We already know that, historically, you’ve done pretty well if you’ve just bought stocks when everyone else was selling (and sold when everyone else was buying).
We saw similar levels of gloom, doom, misery and panic during the 2000-3 bear market and the global financial crisis of 2007-9. How far are we into this? How much lower will things go?
Nobody knows. But the further you are from the markets, and the less you are actively trading, the less you should care.
Stocks fell about 50% overall during 2000-3 and 2007-9, and, yes, it is perfectly possible they will do so again. That would imply a further fall of about a third from current levels. So anyone thinking in terms of weeks, months or even a couple of years might reasonably stay clear.
Money manager John Hussman warns that the S&P 500
SPY,
would have to fall by about two-thirds from its start of the year peak just to achieve “historically run-of-the-mill valuations.”
But how much should that really matter to long-term investors?
For example during the 2000-3 bear market we’d reached this stage—a 25% decline from the peak—by March 2001. If you’d bought stocks then hoping for happy days you were way too early: Stocks would continue sliding for another two years, helped by the long lead up to the Iraq war. But…if you’d bought a global stock market index fund in March 2001 and then just forgotten about it within five years you’d have made a 44% return, and over 10 years 66%.
It was a similar story in the global financial crisis. We reached today’s stage, a 25% decline, by the end of September 2008, just after Lehman Brothers imploded. Once again, anyone who bought a global stock index fund then was also way too early: Markets carried on falling for nearly six more months.
On the other hand, someone who’d bought a global stock index fund then and forgot about it would have made 56% over the next five years and more than doubled their money—a gain of 123%—over 10 years.
To believe that stocks now represent a bad long-term investment—meaning over the next 10 years or so—you have to make some pretty strong pessimistic assumptions.
This is especially true when you look at U.S. value stocks, non-U. S. stocks, and (maybe most of all) non-U. S. value stocks.
The Vanguard FTSE All-World ex-U. S. ETF
VEU,
has risen a princely 3% over the past decade. Not per year, but total. Even measured in sinking currencies like euros it has risen barely a third.

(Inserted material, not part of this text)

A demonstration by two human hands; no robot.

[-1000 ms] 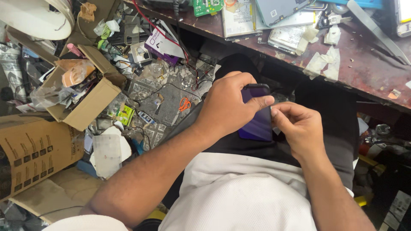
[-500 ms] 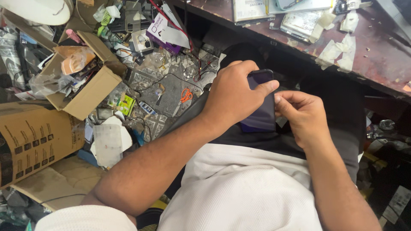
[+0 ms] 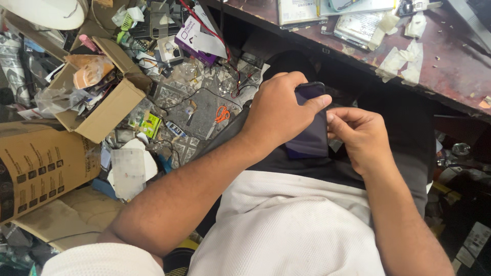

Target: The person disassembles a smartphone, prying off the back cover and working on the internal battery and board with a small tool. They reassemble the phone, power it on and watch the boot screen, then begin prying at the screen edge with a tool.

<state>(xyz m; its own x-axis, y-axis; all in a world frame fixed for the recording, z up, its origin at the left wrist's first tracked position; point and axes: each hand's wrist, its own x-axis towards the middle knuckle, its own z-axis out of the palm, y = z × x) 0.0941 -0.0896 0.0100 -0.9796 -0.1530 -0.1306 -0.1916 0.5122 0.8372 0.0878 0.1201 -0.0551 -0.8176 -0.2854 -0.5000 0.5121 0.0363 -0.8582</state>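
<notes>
Your white, waffle-textured shirt (image 3: 286, 230) fills the lower frame, with dark trousers (image 3: 404, 138) above it across your lap. Along the top right runs the worn reddish-brown desk (image 3: 450, 76), its surface scuffed and dotted with crumpled scraps of white paper (image 3: 396, 60). To your left the floor (image 3: 199, 107) is patterned tile, buried in clutter: a large tan cardboard carton (image 3: 36, 163), then a smaller open cardboard box (image 3: 102, 107) stuffed with plastic wrap, and small orange-handled scissors (image 3: 221, 113).

Over your lap you hold a dark phone (image 3: 309, 133), a flat, glossy rectangle with rounded corners and a purplish sheen, standing roughly upright. Your left hand (image 3: 279, 115) is curled around it from the left, fingers wrapped over its top edge. Your right hand (image 3: 360, 134) is half-closed at the phone's right edge, fingertips seemingly pressing it, though the contact is partly hidden.
</notes>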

In euros it’s back to where it was in 2007. In U.S. dollars, which is what U.S. investors pay, it is off by a third from its 2007 peak. Actually, European stock indexes overall have barely risen since the late 1990s.
Last year market guru and hedge fund honcho Cliff Asness calculated that the extraordinary outperformance of U.S. stocks over recent decades was less to do with their superior underlying performance, and more to do with them simply becoming more expensive. This was especially true of glamorous U.S. tech and “growth” stocks—the ones which have spent most of the last year imploding.
Meanwhile strategists at SG Securities calculate that non-U. S. stock markets overall now trade on a pretty cheap rating of just 11 times forecast earnings per share—fully a third cheaper than the U.S., on 16 times.
According to FactSet, Japanese stocks are now about as cheap in relation to earnings as they were during the depths of the 2007-9 crash and the 2020 Covid crash. South Korean stocks are selling for less than 10 times forecast earnings. BlackRock says the stocks held by its iShares International Value ETF
IVLU,
now sell an average of less than 8 times the most recent annual per-share earnings. That is historically very cheap.